From the Battlefield to the Classroom

Albright Veterans Club
(photo from the 1948 yearbook)
Front row (left to right):
Good, Engle, Pringle, McLaughlin, Swope, Morgan, Filder, Nahm, J.
Moyer, R.Miller. Second row: Crawford, Lamberson, E. Davis, Crozier,
G. Lakow, Reeser, Brusch, Allen, W. Boyer, Koehler, Kenner, Himmelberger.
Third row: Kopp, Reeves, Bower, Woodring, G. Bailey, Pullis, Harp,
Carson, Woynarowski, Walb, Mull. Fourth row: Haller, Snook, Marlow,
Killian, Tucci, Lieb, Rowe, Werner, Liddicoat, Diaz, Ansbach, Wolf,
Manzolillo, Harper. Fifth row: Cocking, Zimmerman, Krecker, Chelius,
Anlian, Mallow, LaRue, Evans, Diehm, Coleman, Reed, Sokol, D. Voigt,
Hayum, Potts. Sixth row: Siefert, D. Johnson, W. Miller, Braun,
D. Rottermel, Witman, Stewart, H. Lebo, Henry, Winter, Markowitz
They traded guns for books,
uniforms for slacks, trenches for dormitories and uncertainty for
the future. In the spring and summer of 1946 young veterans returned
home from war ready to experience college life. College attendances
throughout the country swelled as institutions opened wide their
doors to the returning youth.
For many veterans the adjustment
from military service to college life was not an easy one. "It
was a difficult adjustment at first and made me wish I had finished
up before I went into service," says Warren Engle ’48.
To them, the country was different and so were the families and
friends they left behind. The numerous veterans at Albright turned
to each other for support and formed the Albright Veterans Club
in 1946.
The constitution of the Veterans
Club set forth to, "perpetuate the memory of the alumni of
Albright College who made the supreme sacrifice that this nation
might live in peace…to preserve the memories and incidents
of their associations in World War II…to supplement, through
counseling and fellowship the rehabilitation of their comrades at
Albright College."
The 357 veterans attending Albright
at the time used the Veterans Club as a means of gaining information
and assistance concerning termination of benefits, pending G.I.

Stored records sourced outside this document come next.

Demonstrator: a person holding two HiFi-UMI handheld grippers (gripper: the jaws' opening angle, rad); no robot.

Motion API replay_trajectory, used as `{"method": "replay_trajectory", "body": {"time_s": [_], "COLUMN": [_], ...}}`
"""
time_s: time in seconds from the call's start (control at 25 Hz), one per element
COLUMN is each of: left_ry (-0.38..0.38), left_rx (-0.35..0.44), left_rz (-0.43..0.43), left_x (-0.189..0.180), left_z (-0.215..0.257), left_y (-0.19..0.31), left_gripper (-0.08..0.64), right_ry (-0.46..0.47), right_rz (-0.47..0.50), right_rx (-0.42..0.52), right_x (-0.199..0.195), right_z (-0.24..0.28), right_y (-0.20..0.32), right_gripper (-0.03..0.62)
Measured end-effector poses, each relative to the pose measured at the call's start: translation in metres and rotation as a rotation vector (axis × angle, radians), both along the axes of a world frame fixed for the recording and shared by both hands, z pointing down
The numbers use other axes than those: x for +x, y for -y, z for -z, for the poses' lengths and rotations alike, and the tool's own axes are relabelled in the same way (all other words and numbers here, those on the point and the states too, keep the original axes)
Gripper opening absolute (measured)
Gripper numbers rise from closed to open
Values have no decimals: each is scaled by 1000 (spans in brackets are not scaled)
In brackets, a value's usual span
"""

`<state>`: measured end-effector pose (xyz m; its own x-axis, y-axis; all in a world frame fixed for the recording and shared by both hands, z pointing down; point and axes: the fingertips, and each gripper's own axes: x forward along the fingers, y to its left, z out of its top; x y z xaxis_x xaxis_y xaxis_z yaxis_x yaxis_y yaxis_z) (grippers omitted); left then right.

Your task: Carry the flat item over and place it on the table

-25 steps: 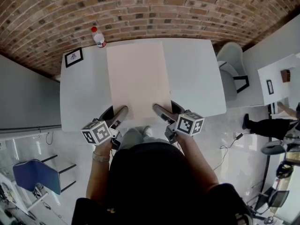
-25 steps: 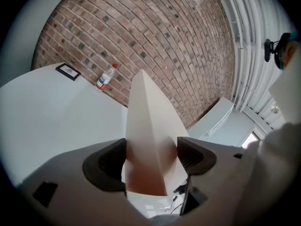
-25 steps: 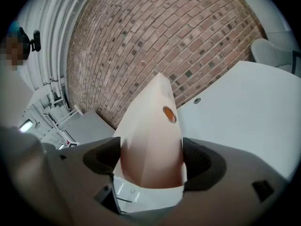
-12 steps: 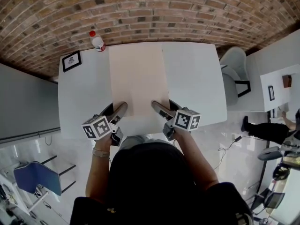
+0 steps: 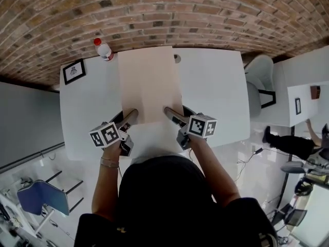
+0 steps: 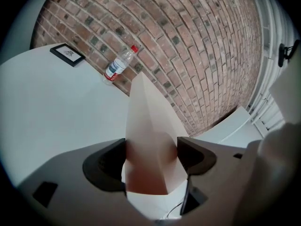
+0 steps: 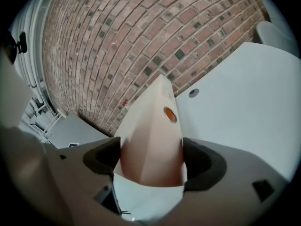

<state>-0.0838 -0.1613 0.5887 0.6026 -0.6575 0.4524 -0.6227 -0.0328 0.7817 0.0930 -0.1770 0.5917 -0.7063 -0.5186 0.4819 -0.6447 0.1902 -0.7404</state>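
The flat beige board (image 5: 149, 84) is held lengthwise over the white table (image 5: 216, 96). Its near corners are pinched by the left tool (image 5: 130, 118) and the right tool (image 5: 169, 113). A bottle (image 5: 103, 49) is seen near its far left corner.

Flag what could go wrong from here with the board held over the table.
1. The left tongs and right tongs pinch the board only at its near edge. The long far end has no support, so it may sag or twist in the grip as it goes down.
2. The bottle stands upright on the table, close by the board's far left corner. A leftward drift could knock it over.
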Motion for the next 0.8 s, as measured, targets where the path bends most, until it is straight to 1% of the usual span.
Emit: {"method": "replay_trajectory", "body": {"time_s": [0.52,0.8], "left_ry": [-29,-47], "left_rx": [-93,-118], "left_rz": [14,33], "left_x": [-18,-23], "left_z": [-55,-76], "left_y": [59,79], "left_gripper": [330,330], "right_ry": [-27,-46], "right_rz": [-26,-38], "right_rx": [-113,-139], "right_x": [-17,-20], "right_z": [-51,-69], "right_y": [55,76], "right_gripper": [416,416]}}
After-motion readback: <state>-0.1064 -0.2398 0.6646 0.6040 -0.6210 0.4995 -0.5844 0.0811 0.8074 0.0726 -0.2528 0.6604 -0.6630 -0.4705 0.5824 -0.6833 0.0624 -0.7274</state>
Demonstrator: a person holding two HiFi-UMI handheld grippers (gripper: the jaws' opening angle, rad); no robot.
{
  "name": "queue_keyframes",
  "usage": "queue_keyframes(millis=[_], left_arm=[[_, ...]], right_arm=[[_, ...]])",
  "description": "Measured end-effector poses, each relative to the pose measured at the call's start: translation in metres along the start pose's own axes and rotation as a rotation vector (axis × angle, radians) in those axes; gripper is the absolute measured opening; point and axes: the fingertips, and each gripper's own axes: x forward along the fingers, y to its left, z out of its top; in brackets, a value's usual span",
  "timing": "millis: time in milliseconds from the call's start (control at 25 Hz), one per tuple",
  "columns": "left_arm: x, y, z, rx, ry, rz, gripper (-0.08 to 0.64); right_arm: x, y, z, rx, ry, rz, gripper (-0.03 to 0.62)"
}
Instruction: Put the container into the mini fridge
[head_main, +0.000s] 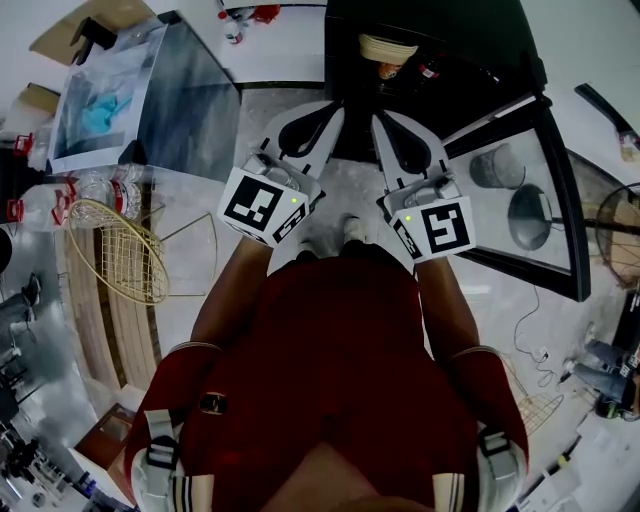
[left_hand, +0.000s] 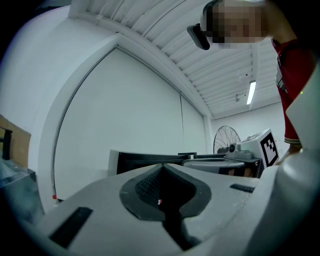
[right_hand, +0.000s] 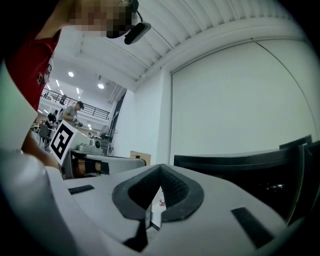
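The black mini fridge (head_main: 440, 40) stands just ahead of me with its glass door (head_main: 520, 190) swung open to the right. Inside its dark opening sits a pale ribbed container (head_main: 386, 48) with red print below it. My left gripper (head_main: 334, 110) and right gripper (head_main: 380, 120) hover side by side in front of the opening, both pointing at it, both shut and holding nothing. In the left gripper view the left gripper (left_hand: 161, 167) has its pads meeting at the tip. The right gripper (right_hand: 160, 170) looks the same in its own view, with the fridge (right_hand: 280, 170) dark to the right.
A grey glass-fronted cabinet (head_main: 160, 90) stands to the left of the fridge. Near it are clear plastic bottles (head_main: 100, 190) and a gold wire basket (head_main: 115, 250). A wire fan (head_main: 620, 235) and cables (head_main: 540, 350) lie at the right. My feet (head_main: 335, 235) are just under the grippers.
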Motion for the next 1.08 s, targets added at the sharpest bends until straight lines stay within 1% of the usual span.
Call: queue_keyframes(millis=[320,1080], left_arm=[[-0.005,-0.01,0.005,0.001,-0.009,-0.012,0.006],[-0.007,-0.024,0.006,-0.002,-0.016,-0.013,0.006]], right_arm=[[-0.011,0.007,0.002,0.016,-0.003,-0.013,-0.002],[-0.029,0.005,0.003,-0.003,-0.009,-0.03,-0.002]])
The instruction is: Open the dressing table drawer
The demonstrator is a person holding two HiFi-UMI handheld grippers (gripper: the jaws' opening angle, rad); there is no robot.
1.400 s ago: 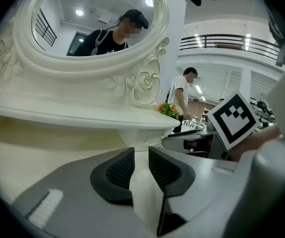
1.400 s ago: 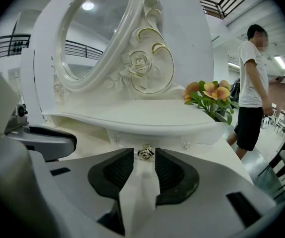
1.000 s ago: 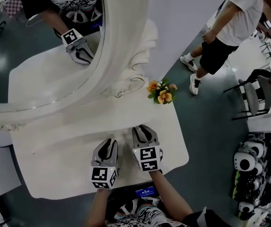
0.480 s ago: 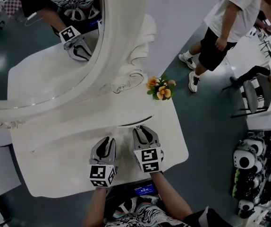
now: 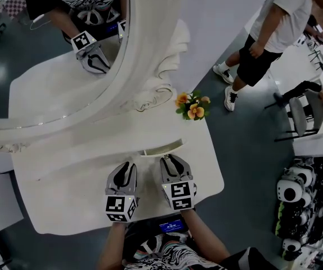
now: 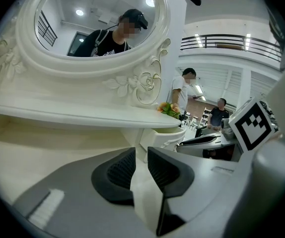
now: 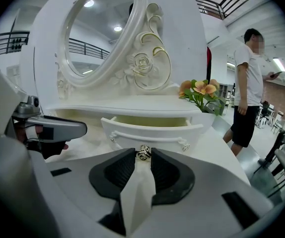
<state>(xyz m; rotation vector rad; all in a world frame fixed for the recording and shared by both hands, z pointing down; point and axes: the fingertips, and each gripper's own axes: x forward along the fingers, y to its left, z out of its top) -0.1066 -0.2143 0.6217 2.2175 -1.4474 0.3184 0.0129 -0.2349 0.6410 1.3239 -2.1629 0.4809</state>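
Observation:
A small white drawer [image 5: 161,148] juts partly out from under the mirror shelf of the dressing table [image 5: 66,198]. In the right gripper view its curved front [image 7: 152,130] faces me, with the hollow behind it showing. My right gripper [image 5: 171,159] is shut on the drawer's small metal knob [image 7: 143,153], which sits between the pad tips. My left gripper [image 5: 126,167] hovers over the tabletop just left of it. Its pads [image 6: 120,170] stand a narrow gap apart with nothing between them. The drawer [image 6: 168,135] also shows in the left gripper view, at the right.
A large oval mirror [image 5: 54,61] in a carved white frame rises behind the shelf. Orange flowers [image 5: 192,107] stand at the shelf's right end. A person [image 5: 268,32] in a white shirt stands on the floor to the right, near chairs [image 5: 302,111].
The drawer has slid out from under the shelf, from closed to partly open. My right gripper drew back toward the table's front edge with the knob. The left gripper stayed put.

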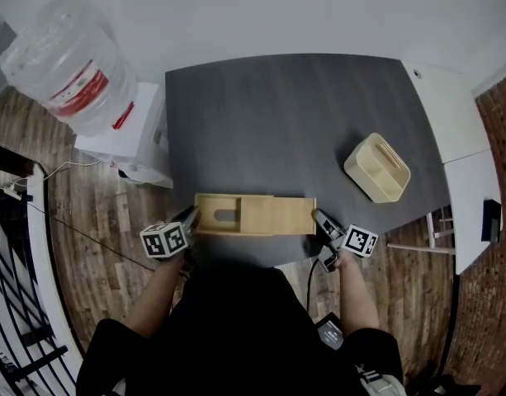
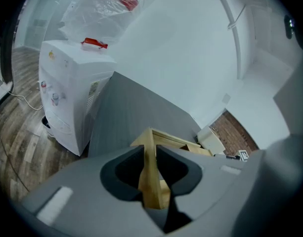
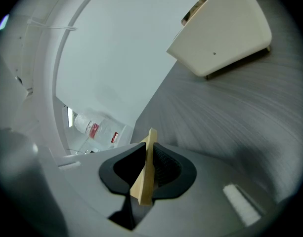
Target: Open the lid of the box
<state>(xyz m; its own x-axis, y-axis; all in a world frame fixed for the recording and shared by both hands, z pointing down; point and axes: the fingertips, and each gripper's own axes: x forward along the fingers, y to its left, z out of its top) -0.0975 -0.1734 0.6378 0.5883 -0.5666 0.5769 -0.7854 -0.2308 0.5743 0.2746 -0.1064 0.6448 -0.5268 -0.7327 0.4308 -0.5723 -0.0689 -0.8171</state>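
The left gripper's (image 2: 150,158) fingers (image 2: 122,174) stand narrow, clamped on the left end wall of the wooden box (image 1: 236,214). The right gripper's (image 3: 149,156) fingers (image 3: 168,168) pinch the thin edge of the lid (image 3: 145,181) at the box's right end. The box lies along the near edge of the dark tabletop (image 1: 277,114), between the two grippers. A cream caddy (image 1: 377,167) sits well apart to the right. A water dispenser (image 1: 120,134) stands beside the tabletop's left side.

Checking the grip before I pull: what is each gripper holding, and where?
The left gripper pinches the wooden box by its left end wall; the right gripper pinches the thin lid at its right edge.
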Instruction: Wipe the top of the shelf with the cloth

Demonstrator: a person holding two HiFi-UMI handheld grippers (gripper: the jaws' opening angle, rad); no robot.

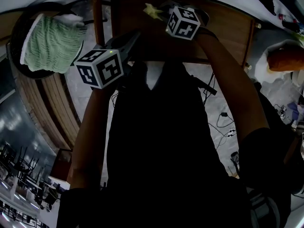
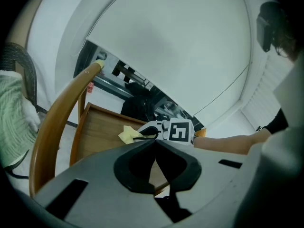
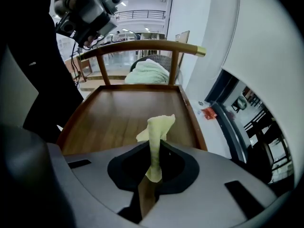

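While right tongs (image 3: pixel 153 151) pinch the yellow cloth (image 3: pixel 159 127) over the wooden shelf (image 3: pixel 118 118), left tongs (image 2: pixel 154 144) pressed together, empty.

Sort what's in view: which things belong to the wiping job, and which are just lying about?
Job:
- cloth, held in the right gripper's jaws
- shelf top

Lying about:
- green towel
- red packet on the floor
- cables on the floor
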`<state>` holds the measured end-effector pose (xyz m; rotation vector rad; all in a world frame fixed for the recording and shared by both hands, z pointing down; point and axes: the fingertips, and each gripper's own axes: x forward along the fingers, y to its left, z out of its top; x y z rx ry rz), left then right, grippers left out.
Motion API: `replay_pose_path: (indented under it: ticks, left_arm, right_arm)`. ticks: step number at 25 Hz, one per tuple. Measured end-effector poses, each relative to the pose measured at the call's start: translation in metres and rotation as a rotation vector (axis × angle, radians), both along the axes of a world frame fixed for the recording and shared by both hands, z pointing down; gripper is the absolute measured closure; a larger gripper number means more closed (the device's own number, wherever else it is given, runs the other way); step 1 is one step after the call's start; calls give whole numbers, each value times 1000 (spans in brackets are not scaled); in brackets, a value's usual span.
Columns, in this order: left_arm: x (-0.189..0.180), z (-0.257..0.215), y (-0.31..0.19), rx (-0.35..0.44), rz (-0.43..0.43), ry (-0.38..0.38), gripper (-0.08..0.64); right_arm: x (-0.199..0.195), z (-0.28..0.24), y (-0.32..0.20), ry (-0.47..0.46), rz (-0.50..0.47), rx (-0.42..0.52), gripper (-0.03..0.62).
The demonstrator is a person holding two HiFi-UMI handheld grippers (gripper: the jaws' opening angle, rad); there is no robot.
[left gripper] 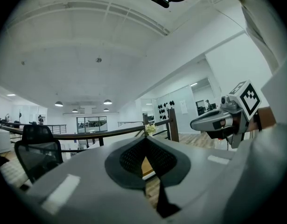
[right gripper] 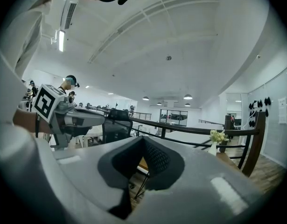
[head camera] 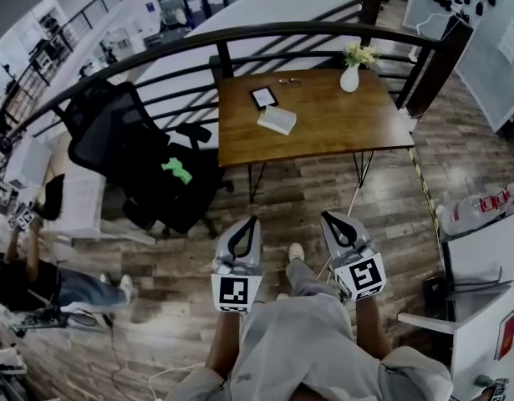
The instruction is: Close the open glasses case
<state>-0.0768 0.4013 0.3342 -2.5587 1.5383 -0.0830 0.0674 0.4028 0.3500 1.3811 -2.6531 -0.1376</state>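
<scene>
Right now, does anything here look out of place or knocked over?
Nothing much: the vase stands upright on the table. Only a green thing lying on the chair seat seems stray.

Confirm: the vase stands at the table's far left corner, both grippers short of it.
Not left: the head view shows the vase at the table's far right corner. The left gripper and right gripper are both short of it.
</scene>
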Motion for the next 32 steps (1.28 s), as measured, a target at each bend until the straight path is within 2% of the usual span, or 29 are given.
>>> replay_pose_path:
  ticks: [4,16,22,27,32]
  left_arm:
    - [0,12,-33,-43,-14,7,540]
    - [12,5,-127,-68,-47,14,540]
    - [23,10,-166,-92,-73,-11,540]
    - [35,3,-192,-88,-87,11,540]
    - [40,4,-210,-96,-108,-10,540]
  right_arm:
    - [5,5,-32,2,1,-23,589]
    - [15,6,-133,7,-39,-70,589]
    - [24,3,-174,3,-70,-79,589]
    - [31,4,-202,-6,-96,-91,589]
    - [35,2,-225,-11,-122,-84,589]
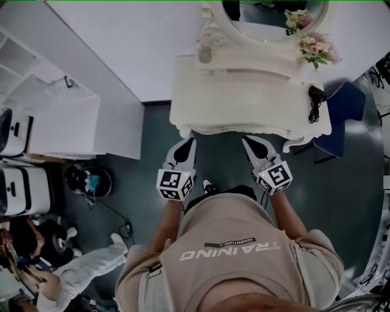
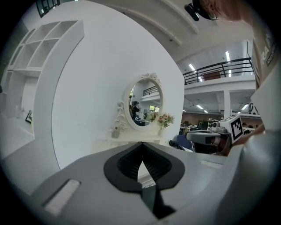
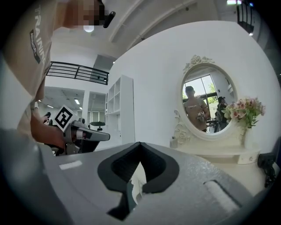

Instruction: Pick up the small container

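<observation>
The small container (image 1: 205, 55) is a pale little jar that stands at the back left of the white dressing table (image 1: 244, 103), beside the oval mirror's frame. It shows small and far off in the left gripper view (image 2: 115, 132) and in the right gripper view (image 3: 174, 142). My left gripper (image 1: 189, 141) and right gripper (image 1: 246, 141) hover side by side just short of the table's front edge, well away from the jar. The jaws of the left gripper (image 2: 141, 144) meet at their tips with nothing between them. Those of the right gripper (image 3: 139, 144) do the same.
Pink flowers (image 1: 317, 49) stand at the mirror's (image 1: 268, 18) right. A black corded device (image 1: 315, 100) lies on the table's right end, with a blue chair (image 1: 347, 109) behind it. A white shelf unit (image 1: 36, 91) stands at left. A person (image 1: 79, 268) crouches at lower left.
</observation>
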Tool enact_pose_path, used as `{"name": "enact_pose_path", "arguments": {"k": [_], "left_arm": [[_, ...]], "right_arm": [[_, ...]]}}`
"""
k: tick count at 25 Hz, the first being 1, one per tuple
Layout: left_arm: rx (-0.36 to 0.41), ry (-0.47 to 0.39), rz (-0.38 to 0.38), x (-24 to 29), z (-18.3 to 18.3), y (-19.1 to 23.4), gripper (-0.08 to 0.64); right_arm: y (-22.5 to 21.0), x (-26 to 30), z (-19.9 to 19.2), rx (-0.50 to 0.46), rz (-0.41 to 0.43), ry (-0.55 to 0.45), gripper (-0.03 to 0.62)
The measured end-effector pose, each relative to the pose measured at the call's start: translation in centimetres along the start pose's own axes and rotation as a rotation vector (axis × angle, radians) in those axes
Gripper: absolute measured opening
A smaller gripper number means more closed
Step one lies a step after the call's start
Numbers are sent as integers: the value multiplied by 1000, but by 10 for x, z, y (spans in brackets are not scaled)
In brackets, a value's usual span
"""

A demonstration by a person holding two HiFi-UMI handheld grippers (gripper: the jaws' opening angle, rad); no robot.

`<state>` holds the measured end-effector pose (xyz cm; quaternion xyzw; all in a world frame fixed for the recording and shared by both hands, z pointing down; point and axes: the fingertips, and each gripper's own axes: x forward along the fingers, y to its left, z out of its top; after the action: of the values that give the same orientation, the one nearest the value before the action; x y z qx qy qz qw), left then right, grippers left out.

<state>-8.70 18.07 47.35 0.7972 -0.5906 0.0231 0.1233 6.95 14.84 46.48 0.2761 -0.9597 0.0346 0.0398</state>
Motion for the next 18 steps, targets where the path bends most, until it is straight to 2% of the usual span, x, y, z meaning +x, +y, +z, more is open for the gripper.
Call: {"name": "enact_pose_path", "arguments": {"k": [5,11,18], "left_arm": [[-10,29,-24,3,-11,41,17],[-42,30,-28,9,-21,70,17],[-74,23,-21,24,-29,77,17]], "right_arm": [[10,30,-3,3,-35,27,2],[5,45,-3,-29,-71,74,2],[-9,64,-10,-16,-50,109,2]]}}
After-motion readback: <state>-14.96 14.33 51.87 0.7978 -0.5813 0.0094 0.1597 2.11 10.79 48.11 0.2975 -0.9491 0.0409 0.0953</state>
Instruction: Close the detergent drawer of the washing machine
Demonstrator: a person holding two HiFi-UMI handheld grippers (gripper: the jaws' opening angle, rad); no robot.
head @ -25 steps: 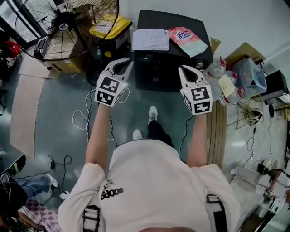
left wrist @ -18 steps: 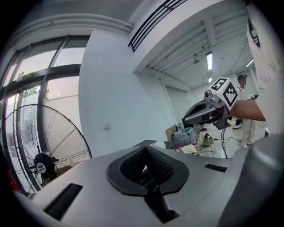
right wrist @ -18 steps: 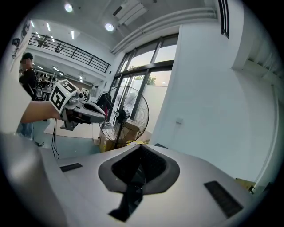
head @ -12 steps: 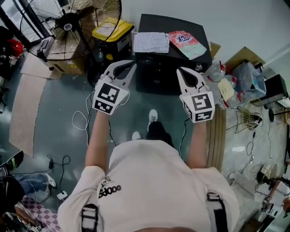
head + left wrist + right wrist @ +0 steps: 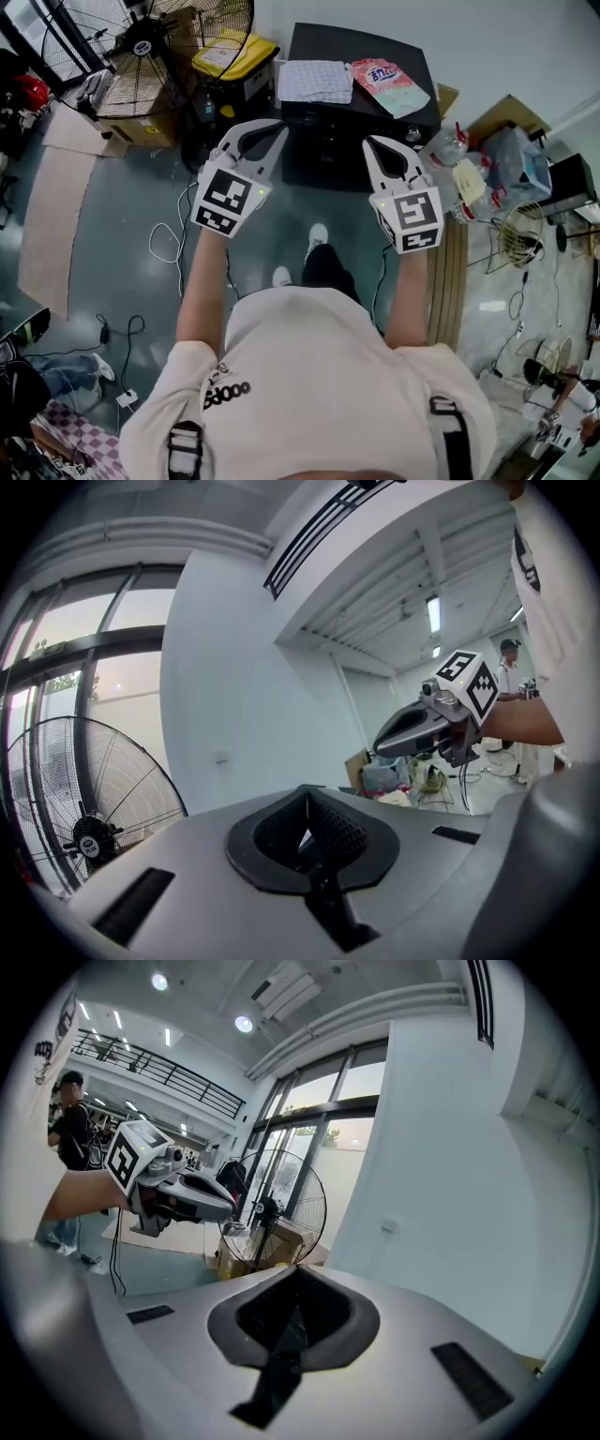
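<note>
Hovering shut, empty, near the washing machine point(image 5: 328, 155) front edge, left tongs point(image 5: 270, 136) and right tongs point(image 5: 372, 145) over open floor point(image 5: 122, 216).

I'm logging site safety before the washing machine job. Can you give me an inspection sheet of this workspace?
Surface: grey floor, cardboard sheet at left.
Job's things: black washing machine; detergent drawer's state cannot be told.
Clutter: cloth and pink pouch on the machine; bags, wire basket at right.
Grippers: left gripper and right gripper both shut, empty.
Cables: white cable and black cable loose on the floor.
Surroundings: fan, yellow-lidded box, wall.
</note>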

legislation, tutoring and counsel through various stages of college
life such as orientation and college traditions.
The College also did all it could
to support its new class of veterans. "Albright was 100 percent
supportive of the club," says Engle. Both Albright and its
veterans learned and gained valuable things from each other. According
to Discovery and Promise: A History of Albright College; "Veterans
brought with them a maturity and singleness of purpose which helped
them to do superior academic work. They provided the best student
bodies colleges had experienced for decades."
The members of the Veterans Club were
active on campus and also joined other colleges for the greater
benefit of all veterans. In 1947 members of the Veterans Club joined
veterans from colleges in New York, New Jersey, Delaware and Maryland
at the Student Veterans Coordinating Committee, held at the University
of Pennsylvania, to discuss bills pending before Congress.
According to the 1948 Cue, "The
overall purpose of this club is to promote patriotism and Americanism
with a zeal equal to that with which they demonstrated and defended
during our crucial period of war."
The men and women of the Veterans
Club approached every aspect of their lives with zeal. The return
of these young veterans to colleges across the country saw the beginning
of one of the most prosperous times in recent American history.
They survived a world war and their willingness to learn and grow
propelled America into the "golden age" of the 1950s.